[Stata] Converting xlsx, csv, and sav format to Stata dta files
You may have encountered the need to import data from different sources into Stata. In this blog post, I am going to introduce how to import data from Excel (.xlsx
), comma-separated values (.csv
), and SPSS (.sav
) files into Stata dat format.
Import excel format (xlsx
)
Here is a possible blog post on how to import xlsx, csv, spss files in Stata:
If you are working with data analysis, you may have encountered the need to import data from different sources into Stata. In this blog post, we will show you how to import data from Excel (.xlsx), comma-separated values (.csv), and SPSS (.sav) files into Stata using the built-in commands and the graphical user interface.
Importing data from Excel files
Excel files are one of the most common formats for storing and exchanging data. Stata can directly import data from Excel files with the extension .xls or .xlsx. There are two ways to do this: using the command import excel
or using the menu option File > Import > Excel Spreadsheet.
The command import excel
has the following syntax:
import excel using "filename.xlsx", sheet("Sheet1") firstrow case(lower)
where varlist
is an optional list of variables to import, filename
is the name of the Excel file, and options
are additional arguments that control how the data are imported. Some of the options are as follows.
sheet("sheetname")
: specify the name of the worksheet to import. If not specified, the first worksheet is imported by default.cellrange(start:end)
: specify the range of cells to import. For example,cellrange(A1:G10)
imports data from cells A1 to G10.firstrow
: treat the first row of data as variable names. If not specified, Stata will generate default variable names such as v1, v2, etc.case(preserve|lower|upper)
: preserve the case of variable names (the default), or convert them to lowercase or uppercase when usingfirstrow
.allstring("format")
: import all data as strings, optionally specifying a numeric display format.
Import csv format (csv
)
CSV files are plain text files that store data in a tabular format, where each row represents an observation and each column represents a variable. The values are separated by commas or other delimiters. Stata can import data from CSV files with the command import delimited
or the menu option File > Import > Text Data.

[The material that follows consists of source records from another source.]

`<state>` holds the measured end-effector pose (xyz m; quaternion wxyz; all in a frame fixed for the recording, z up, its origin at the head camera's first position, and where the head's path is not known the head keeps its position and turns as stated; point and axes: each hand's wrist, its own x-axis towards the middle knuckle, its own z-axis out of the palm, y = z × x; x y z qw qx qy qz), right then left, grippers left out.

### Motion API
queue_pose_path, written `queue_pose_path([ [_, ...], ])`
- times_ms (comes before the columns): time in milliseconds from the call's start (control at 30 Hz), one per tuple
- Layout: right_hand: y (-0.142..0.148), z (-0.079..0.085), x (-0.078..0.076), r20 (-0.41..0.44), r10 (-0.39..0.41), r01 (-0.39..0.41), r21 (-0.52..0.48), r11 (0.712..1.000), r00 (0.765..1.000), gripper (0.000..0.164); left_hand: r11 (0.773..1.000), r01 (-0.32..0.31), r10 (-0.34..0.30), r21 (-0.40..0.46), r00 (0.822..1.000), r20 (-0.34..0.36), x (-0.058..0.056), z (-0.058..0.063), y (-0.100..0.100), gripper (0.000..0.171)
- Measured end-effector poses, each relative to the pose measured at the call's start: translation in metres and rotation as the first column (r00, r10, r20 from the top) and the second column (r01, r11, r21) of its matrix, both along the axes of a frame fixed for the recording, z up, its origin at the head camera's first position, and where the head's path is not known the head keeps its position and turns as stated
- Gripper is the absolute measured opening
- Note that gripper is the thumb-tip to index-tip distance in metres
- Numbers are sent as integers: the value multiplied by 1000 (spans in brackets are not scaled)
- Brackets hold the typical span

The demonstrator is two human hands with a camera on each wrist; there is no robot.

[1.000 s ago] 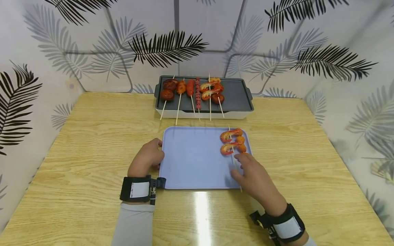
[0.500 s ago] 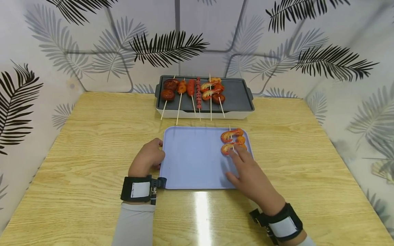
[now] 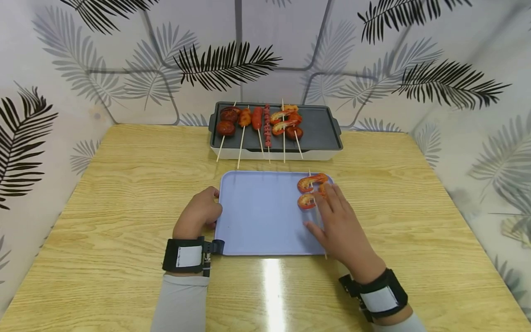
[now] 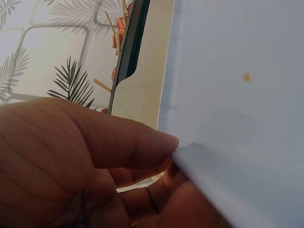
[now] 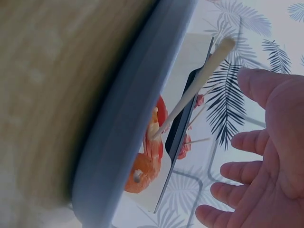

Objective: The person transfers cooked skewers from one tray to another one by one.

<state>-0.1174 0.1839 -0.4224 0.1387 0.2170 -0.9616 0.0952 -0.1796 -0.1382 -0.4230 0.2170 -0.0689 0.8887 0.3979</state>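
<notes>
My left hand holds the left rim of a pale lilac tray. In the left wrist view its thumb lies along the tray edge with the fingers curled below. A shrimp skewer rests on the tray's right side, its stick pointing toward me. Over it hovers my right hand, fingers extended and spread, covering part of the shrimp and of the orange pieces beside them. The right wrist view shows the bare end of a skewer stick apart from the fingertips.
Behind the tray stands a dark grill pan on a pale base. Several skewers lie on its left and middle, including a sausage and another shrimp skewer. Their sticks overhang the front edge. A leaf-patterned cloth rises behind the wooden table.
My right hand has moved forward and slightly right over the shrimp skewer, its fingers straightening and hiding more of the food. The left hand and the tray stay put.
</notes>
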Motion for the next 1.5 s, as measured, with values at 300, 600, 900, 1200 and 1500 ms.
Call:
queue_pose_path([
  [300,4,0,-9,27,-30,31,-27,999,999,75,1000,-5,5,-16,1000,-13,0,-1,3,48],
  [600,4,6,-22,60,-29,31,-26,999,998,71,1000,-10,10,-11,1000,-7,0,-2,3,49],
  [900,3,12,-33,100,-42,49,-72,996,994,69,1000,3,-3,-2,1000,2,0,-2,0,49],
  [1200,3,20,-44,177,-16,51,-195,979,984,73,1000,1,-1,-11,1000,3,0,-2,-1,50],
  [1500,4,24,-54,299,16,73,-285,956,954,70,1000,-7,7,-4,1000,-22,0,1,0,46],
])
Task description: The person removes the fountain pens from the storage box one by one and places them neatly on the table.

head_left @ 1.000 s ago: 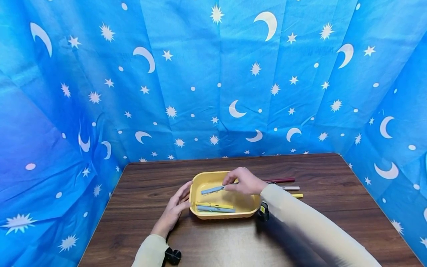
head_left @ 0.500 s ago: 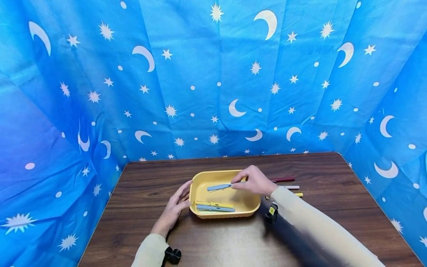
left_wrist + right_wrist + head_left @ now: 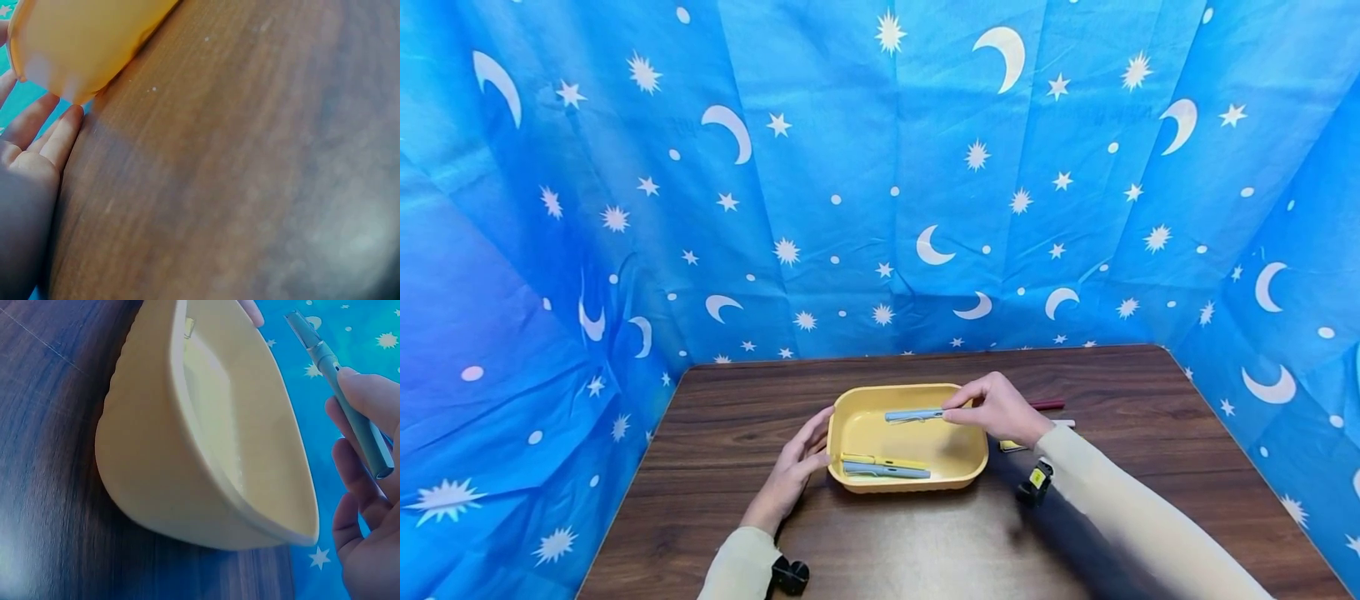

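My right hand [image 3: 1000, 410] pinches a light blue capped pen [image 3: 913, 415] between thumb and fingers, above the right rear part of a yellow tray [image 3: 958, 483]. In the right wrist view the pen [image 3: 356, 419] slants outside the tray's rim, clip end away from the palm. My left hand [image 3: 793, 471] rests against the tray's left end with its fingers spread along the outer wall; the left wrist view shows its fingers [image 3: 61, 140] fairly straight. Inside the tray, a yellow pen [image 3: 880, 460] and a grey-blue pen [image 3: 887, 472] lie side by side near the front wall.
Right of the tray lie a dark red pen [image 3: 1048, 405], a whitish pen [image 3: 1066, 423] and a yellow pen [image 3: 1011, 446], partly hidden by my right hand and sleeve. A blue star-and-moon cloth [image 3: 850, 167] hangs behind and beside the wooden table [image 3: 730, 417].
My right hand has moved right with the light blue pen, from over the tray's middle to its right rear rim. The left hand and the tray have stayed in place.
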Tool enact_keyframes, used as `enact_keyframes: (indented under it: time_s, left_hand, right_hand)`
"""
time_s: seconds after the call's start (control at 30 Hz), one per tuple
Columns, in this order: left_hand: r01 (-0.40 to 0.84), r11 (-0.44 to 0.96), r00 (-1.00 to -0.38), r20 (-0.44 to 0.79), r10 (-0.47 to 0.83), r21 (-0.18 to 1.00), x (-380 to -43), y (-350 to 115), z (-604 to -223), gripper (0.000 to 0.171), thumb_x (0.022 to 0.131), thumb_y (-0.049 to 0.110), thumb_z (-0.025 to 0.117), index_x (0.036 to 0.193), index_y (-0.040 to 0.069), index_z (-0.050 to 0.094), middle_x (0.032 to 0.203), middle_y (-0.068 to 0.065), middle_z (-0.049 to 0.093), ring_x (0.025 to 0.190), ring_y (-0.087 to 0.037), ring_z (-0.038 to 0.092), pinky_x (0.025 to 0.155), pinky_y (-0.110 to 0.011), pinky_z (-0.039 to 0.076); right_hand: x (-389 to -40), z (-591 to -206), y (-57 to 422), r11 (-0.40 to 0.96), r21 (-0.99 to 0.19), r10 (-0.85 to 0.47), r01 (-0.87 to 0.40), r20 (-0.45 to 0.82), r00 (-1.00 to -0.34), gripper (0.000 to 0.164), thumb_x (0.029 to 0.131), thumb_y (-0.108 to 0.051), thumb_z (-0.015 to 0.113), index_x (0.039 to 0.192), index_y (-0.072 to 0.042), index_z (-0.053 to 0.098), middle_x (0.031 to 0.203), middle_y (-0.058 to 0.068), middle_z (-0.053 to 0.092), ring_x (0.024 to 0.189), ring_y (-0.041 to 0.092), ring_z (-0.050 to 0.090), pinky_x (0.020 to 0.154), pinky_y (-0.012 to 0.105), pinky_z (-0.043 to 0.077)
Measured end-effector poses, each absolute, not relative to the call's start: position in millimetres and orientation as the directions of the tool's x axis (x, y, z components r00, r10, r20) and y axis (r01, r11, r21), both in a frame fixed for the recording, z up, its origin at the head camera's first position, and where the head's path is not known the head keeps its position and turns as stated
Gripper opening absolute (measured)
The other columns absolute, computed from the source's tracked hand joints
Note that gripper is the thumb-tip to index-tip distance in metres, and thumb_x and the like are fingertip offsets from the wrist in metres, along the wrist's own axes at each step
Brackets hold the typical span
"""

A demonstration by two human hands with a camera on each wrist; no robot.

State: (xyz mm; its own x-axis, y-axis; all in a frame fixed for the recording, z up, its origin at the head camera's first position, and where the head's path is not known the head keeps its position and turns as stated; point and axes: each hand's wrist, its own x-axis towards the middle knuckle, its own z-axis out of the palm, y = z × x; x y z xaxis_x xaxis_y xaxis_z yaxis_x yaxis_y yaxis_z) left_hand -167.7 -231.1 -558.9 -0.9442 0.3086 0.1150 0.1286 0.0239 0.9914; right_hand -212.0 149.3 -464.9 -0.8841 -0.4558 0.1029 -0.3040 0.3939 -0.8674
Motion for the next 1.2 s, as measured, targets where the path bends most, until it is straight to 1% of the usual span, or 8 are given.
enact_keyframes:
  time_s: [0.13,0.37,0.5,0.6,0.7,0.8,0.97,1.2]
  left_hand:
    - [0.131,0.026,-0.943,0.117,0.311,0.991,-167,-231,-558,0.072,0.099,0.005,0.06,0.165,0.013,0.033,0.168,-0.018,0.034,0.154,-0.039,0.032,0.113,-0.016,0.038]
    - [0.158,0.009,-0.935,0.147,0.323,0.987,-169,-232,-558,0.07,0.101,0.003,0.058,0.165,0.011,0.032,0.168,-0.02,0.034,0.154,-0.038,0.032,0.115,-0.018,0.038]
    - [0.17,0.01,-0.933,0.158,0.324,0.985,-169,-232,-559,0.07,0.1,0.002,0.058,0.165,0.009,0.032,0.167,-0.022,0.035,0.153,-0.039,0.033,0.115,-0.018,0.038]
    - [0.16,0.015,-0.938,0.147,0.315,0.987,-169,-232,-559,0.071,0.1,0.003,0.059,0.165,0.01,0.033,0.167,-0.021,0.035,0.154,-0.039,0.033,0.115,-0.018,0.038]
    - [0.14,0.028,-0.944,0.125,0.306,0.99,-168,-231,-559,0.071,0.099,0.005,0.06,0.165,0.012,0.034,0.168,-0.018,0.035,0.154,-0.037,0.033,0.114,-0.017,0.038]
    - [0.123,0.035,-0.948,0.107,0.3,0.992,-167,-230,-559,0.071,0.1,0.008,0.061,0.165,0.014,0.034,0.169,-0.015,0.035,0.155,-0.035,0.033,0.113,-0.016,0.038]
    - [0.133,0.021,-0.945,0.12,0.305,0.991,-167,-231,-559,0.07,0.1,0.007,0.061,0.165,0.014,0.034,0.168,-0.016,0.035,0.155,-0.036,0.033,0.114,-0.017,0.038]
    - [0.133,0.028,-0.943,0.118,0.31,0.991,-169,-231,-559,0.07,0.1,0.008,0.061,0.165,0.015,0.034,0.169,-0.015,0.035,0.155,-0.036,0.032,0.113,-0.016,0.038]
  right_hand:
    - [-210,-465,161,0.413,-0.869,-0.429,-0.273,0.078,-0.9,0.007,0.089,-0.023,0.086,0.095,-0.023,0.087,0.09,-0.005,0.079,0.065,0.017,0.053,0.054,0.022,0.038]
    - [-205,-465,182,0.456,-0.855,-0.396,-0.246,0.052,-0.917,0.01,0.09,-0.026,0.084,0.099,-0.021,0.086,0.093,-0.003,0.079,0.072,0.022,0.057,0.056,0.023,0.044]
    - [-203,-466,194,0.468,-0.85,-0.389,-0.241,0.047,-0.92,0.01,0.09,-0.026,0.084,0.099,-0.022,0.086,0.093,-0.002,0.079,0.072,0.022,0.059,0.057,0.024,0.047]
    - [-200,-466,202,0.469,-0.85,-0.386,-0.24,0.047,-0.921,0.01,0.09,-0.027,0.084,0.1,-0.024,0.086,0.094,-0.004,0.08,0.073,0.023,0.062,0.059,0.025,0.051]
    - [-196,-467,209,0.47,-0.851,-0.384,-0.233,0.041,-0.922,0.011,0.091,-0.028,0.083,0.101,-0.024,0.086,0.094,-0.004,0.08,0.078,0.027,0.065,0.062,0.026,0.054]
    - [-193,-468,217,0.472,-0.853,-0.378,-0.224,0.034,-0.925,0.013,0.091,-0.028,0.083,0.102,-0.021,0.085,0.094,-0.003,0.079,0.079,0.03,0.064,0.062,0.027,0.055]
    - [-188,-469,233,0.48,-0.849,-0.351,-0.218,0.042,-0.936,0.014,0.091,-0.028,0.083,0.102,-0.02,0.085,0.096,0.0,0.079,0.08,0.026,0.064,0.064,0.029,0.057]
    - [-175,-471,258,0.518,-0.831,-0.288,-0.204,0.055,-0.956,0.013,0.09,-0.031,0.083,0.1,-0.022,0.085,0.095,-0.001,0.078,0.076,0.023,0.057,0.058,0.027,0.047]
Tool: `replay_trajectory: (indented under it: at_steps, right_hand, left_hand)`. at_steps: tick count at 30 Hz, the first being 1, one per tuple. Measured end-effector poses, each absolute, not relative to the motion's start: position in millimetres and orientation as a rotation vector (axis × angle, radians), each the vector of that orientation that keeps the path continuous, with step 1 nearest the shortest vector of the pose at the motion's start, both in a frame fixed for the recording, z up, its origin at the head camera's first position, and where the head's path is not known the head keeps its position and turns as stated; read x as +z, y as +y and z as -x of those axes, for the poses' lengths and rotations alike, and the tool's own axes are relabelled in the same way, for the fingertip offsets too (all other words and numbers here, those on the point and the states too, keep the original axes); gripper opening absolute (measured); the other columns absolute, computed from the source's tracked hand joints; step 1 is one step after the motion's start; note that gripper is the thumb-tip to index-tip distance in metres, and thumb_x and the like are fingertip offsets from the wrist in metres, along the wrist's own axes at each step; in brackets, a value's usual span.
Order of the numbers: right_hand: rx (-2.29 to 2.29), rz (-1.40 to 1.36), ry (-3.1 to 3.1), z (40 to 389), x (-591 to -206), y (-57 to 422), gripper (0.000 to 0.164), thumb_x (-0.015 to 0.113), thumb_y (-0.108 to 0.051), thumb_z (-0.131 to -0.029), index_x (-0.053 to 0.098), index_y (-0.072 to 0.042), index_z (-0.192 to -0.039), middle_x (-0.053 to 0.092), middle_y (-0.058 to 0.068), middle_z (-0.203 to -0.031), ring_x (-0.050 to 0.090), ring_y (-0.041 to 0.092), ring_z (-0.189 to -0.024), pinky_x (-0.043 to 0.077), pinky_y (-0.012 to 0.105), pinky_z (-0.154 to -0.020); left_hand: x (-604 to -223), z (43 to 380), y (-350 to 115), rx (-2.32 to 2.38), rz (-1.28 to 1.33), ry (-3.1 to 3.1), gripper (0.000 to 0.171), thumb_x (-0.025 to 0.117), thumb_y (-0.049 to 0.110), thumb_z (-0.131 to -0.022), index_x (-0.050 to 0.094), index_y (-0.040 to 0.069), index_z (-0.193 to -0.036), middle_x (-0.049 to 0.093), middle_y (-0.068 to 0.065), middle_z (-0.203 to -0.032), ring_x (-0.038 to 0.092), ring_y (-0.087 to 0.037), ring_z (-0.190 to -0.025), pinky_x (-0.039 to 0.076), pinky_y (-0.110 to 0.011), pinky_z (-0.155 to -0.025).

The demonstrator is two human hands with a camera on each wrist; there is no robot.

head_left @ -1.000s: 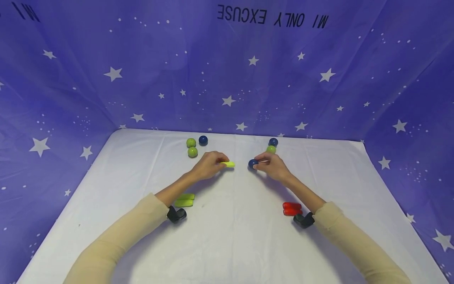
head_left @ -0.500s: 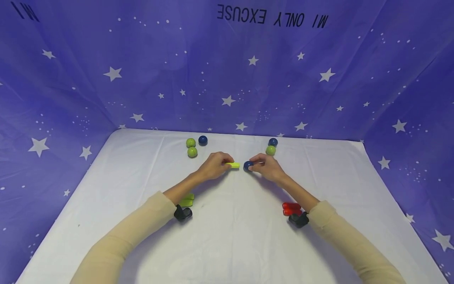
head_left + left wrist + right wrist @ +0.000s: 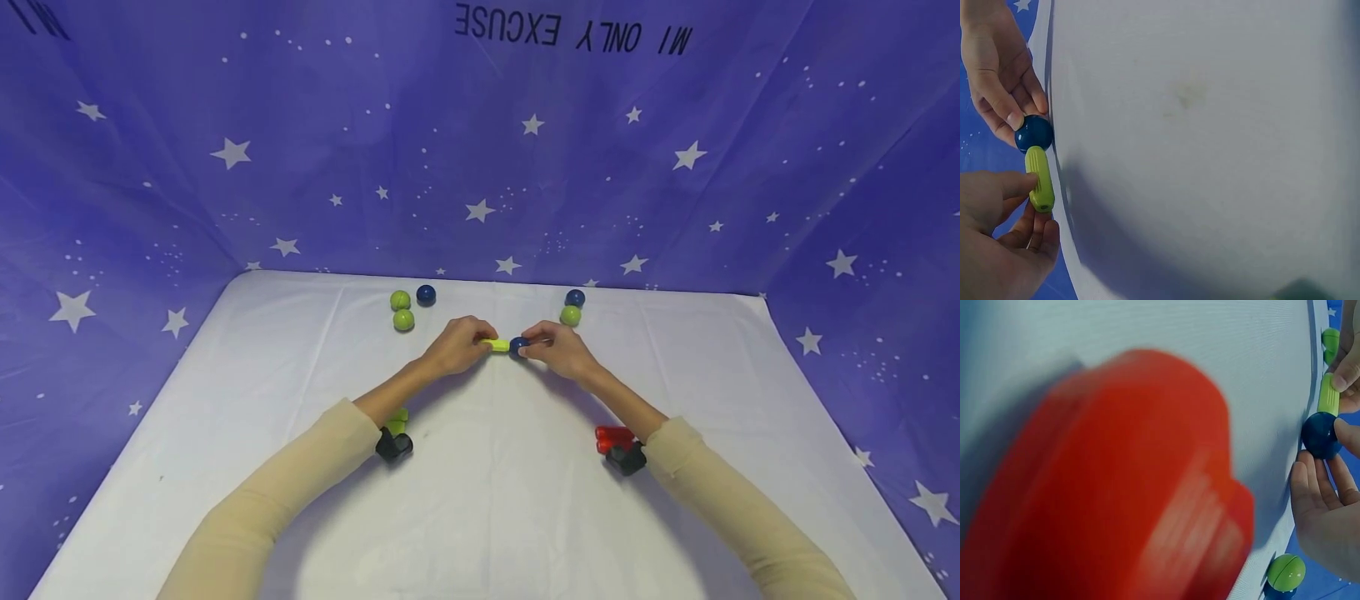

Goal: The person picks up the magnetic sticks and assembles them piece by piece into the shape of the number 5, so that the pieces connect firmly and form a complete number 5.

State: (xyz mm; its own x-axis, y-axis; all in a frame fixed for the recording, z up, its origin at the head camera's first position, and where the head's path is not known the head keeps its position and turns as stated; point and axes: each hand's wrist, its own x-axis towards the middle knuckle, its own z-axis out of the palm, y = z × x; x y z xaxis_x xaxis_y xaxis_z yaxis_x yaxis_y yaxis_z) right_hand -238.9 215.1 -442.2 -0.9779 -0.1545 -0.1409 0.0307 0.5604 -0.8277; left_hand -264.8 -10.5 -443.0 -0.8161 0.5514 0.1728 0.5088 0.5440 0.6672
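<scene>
My left hand (image 3: 459,345) pinches a yellow-green ridged rod (image 3: 1039,179) between thumb and fingers, near the middle of the table. Facing it, my right hand (image 3: 561,350) holds a shiny dark blue ball (image 3: 1034,134) by thumb and fingertips. One end of the rod meets the ball in both wrist views. In the left wrist view the rod's other end shows a small hole.
Two green balls (image 3: 403,320) and a blue ball (image 3: 426,295) lie back left. Another green ball (image 3: 571,316) and blue ball (image 3: 575,298) lie back right. Red rods (image 3: 613,439) lie under the right wrist, yellow-green rods (image 3: 397,423) by the left.
Both hands have moved toward each other, the left hand rightward with the rod and the right hand leftward with the blue ball. The gap between rod and ball has closed.
</scene>
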Motion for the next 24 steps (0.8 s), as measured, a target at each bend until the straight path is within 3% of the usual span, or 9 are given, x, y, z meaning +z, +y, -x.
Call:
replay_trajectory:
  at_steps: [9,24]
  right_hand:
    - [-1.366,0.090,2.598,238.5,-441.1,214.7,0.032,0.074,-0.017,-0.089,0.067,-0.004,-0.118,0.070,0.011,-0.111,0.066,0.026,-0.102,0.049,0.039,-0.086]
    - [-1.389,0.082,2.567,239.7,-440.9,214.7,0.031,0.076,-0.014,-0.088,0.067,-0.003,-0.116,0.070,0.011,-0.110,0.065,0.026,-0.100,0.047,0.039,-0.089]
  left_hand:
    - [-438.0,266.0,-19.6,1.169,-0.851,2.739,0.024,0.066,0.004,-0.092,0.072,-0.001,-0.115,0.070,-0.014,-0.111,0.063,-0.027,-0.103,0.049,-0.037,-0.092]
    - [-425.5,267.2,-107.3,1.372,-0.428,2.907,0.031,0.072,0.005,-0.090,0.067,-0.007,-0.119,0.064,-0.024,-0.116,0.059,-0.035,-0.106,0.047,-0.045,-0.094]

The command import delimited
has the following syntax:
import delimited using "filename.csv", varnames(1)
where varlist
, filename
, and options
are similar to those of import excel
. Some of the options are:
delim(string)
: specify the delimiter used in the CSV file. The default is comma (,), but other common delimiters are tab (\t), semicolon (;), and pipe (|).varnames
(1): treat the first row of data as variable names. If not specified, Stata will generate default variable names such as v1, v2, etc.
Import spss format (sav
)
SPSS files are binary files that store data and metadata in a proprietary format used by IBM SPSS Statistics software. Stata can import data from SPSS files with the extension .sav or .zsav (compressed) using the command import spss
or the menu option File > Import > SPSS Data.
The command import spss
has the following syntax:
import spss using "filename.sav", case(lower)
where varlist
, filename
, and options
are similar to those of import excel
. Some of the options are as follows.
describe
: list the available sheets and ranges of the SPSS file without importing the data.clear
: replace the data in memory with the imported data. If not specified, Stata will append the imported data to the existing data.locale("locale")
: specify the locale used by the SPSS file. This option has no effect on Windows, but may be needed on Mac or Linux to handle special characters.